● GIVEN DATA
────────────────

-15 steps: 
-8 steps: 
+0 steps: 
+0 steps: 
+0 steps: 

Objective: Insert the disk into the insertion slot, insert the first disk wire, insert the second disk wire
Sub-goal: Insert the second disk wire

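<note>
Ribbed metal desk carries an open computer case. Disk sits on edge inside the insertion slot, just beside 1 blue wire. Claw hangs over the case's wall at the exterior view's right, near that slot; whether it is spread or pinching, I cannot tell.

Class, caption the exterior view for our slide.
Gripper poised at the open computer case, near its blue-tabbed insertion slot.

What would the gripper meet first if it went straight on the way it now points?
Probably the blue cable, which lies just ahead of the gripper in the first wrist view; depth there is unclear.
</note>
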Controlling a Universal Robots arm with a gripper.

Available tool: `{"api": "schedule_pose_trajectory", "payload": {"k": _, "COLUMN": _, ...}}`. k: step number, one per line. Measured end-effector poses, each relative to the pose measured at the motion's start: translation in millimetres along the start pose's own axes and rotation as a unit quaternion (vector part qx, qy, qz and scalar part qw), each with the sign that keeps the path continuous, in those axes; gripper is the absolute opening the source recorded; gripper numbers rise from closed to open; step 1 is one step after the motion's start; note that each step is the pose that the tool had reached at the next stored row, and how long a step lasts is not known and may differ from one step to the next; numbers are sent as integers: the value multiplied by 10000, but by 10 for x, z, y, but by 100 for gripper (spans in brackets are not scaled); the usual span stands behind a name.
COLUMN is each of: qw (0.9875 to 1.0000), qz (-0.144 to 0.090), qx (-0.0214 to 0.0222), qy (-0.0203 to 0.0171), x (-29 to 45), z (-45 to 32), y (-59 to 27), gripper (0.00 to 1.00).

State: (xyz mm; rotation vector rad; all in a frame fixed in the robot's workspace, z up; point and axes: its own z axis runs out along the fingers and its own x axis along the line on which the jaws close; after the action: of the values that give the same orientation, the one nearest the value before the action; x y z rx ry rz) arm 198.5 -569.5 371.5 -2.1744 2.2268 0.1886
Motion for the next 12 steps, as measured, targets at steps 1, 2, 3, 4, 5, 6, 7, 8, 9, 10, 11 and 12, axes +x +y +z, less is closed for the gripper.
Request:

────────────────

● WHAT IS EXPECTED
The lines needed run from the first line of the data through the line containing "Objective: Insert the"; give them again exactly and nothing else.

● PROBLEM SOLUTION
-15 steps: 
-8 steps: 
+0 steps: 
+0 steps: 
+0 steps: 

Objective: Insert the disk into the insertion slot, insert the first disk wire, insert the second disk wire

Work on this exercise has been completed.